Franchises that are appropriate for children are inherently limited in scope

I was messaging with a friend of mine on Facebook early this morning. She had gone to a midnight Guardians of the Galaxy 2 showing and was feeling vaguely dissatisfied. She said that she liked it and found it funny and thought it hit all the beats she was looking for, but she still felt like something was missing. For context she’s a huge comic book, sci fi, and fantasy fan, the kind of person who loves franchise movies, for lack of a better term. Her complaints are not unusual, in my experience, among such diehards. The new Star Wars movies, for example, have been described to me by several friends, all of them convention-going megafan types, as very good but kind of hollow. The Marvel Cinematic Universe movies are often described, even by fans, as all feeling kind of the same.

Some people take me for a hater of this kind of entertainment, but I’m not. I certainly don’t take any pleasure in people who love this stuff not feeling as good as they might. But it seems pretty plain to me why this is happening: these franchises are made and marketed to an audience that includes children, and they therefore have to choose from a very limited range of plots and themes.

Of course you’re vaguely dissatisfied and of course everything feels the same; a huge swath of the human experience is preemptively removed from these movies because they have to appeal to, and be appropriate for, an audience that includes children. That’s somewhat an artistic choice but it’s mostly an economic choice — huge tentpole franchise movies need to have the widest possible audience, and so they need to avoid R ratings. That eliminates a lot of plots and themes from the toolkit of a writer. Beyond that, there’s the corporate adherence to preventing offense; again, these movies need to have everyone as a potential audience member, and so you can’t go being too subversive, too polemical, or too challenging.

Some absolutely basic elements of storytelling that are forbidden in big franchise movies include:

  • Sex, in almost any form.
  • Politics beyond the most banal endorsements of inclusivity or those so abstracted as to be meaningless.
  • Violence that emphasizes consequences, suffering, and trauma rather than violence that is badass, funny, balletic, or otherwise enjoyable.
  • Religion other than vague mysticism and New Age-y positivity.
  • Tragedy, in a real and enduring sense, or stories that otherwise leave the audience feeling sadder or darker when they leave the theater than when they came in the theater.
  • Moral and political complexity.
  • Thematic or narrative elements that in any other way threaten the likelihood that a majority of audiences and critics will walk out saying “it was a good time.”

Darker emotions and feelings of loss are as fundamental to the human experience as happiness and victory, so art that excises the former will inevitably start to seem stale and played out.

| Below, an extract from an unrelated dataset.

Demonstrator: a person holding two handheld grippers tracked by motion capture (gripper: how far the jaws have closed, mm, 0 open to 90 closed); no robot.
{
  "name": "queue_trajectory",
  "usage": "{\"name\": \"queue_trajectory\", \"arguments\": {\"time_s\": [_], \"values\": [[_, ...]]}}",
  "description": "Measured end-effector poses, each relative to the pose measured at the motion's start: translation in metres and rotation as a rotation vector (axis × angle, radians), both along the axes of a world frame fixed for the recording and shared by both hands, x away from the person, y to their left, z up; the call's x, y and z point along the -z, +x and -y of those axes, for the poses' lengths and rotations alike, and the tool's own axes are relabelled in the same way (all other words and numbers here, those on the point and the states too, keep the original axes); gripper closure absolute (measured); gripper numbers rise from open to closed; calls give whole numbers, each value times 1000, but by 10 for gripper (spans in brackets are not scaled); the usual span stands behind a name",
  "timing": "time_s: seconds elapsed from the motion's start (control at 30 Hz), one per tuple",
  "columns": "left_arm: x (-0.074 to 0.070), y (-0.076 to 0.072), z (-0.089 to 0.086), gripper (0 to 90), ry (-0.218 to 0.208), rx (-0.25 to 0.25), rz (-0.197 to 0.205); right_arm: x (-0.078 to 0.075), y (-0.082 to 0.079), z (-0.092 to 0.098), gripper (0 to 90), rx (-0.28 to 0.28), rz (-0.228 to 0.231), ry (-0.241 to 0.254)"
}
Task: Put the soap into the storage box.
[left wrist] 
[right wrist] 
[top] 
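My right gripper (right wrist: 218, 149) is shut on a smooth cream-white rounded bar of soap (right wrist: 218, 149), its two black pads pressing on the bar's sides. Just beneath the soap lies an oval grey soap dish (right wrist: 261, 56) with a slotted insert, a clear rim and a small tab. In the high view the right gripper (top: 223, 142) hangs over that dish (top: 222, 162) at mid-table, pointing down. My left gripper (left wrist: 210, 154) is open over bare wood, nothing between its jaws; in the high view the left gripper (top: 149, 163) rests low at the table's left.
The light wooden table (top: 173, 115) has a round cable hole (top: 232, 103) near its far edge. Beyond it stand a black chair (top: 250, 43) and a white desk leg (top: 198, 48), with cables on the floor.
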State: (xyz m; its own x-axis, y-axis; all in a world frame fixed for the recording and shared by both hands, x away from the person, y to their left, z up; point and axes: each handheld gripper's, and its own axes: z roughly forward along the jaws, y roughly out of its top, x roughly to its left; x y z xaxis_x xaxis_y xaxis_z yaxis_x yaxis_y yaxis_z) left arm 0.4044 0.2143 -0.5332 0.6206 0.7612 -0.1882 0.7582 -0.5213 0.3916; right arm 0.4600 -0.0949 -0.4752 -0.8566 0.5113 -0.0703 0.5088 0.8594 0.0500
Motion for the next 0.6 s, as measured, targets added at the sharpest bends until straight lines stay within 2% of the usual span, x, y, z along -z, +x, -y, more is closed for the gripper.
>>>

And adults tend to be preoccupied by adult ideas. It’s not complicated.

The point’s not about quality. Many works of art that were written for children are masterpieces and rank among my very favorite. But when people look at the entertainment choices available to them and find only that which could be kid tested, mom approved, they will start to feel bored regardless of the quality of those choices. The best children’s art often explores deep themes, and in fact has a way of smuggling in ideas about sex and loss and adulthood without violating the letter of the law. But that’s always the product of subtle choices, and franchise movies can’t do subtlety. They can’t afford to.

None of this strikes me as at all inflammatory. Again, I am making this point in a way that’s 100% quality-agnostic. It’s simply a reflection of the natural constraints that the people who make these movies labor under. Please note that I am not saying that these movies are only for children. I am however saying that they are necessarily also for children. And you’ll note that the rare R-rated superhero film like this year’s Logan are also the ones that are most likely to be described as fresh and engaging.

Balance, obviously, is the key. Diversity of artistic interests is the key. But both the economics of entertainment and the growing sense that there is no such thing as liking something too much agitate against that balance.

In recent years we’ve arrived at an overwhelming cultural consensus against any sort of value judgment against genres and mediums that have traditionally been considered children’s entertainment. The defenders of their quality, and of the legitimacy of adults following them with incredible devotion, have won an unconditional social victory. Nobody wants to be seen as looking down their nose at these franchises, me included. The stuffiest critics now go out of their way to show that they don’t want to be the one to end the party. And yet the spirit of dissatisfaction grows, just as these franchises take over more and more of the economic space of our entertainment industry. What fans of these franchises are finding is that even when you win the war, you don’t end up feeling the way you thought you’d feel. When I watch a Star Wars movie and absorb that universe’s utter, existential sexlessness, or take in a Marvel movie that once again marches its characters through the same old story beats, it’s not hard to imagine why.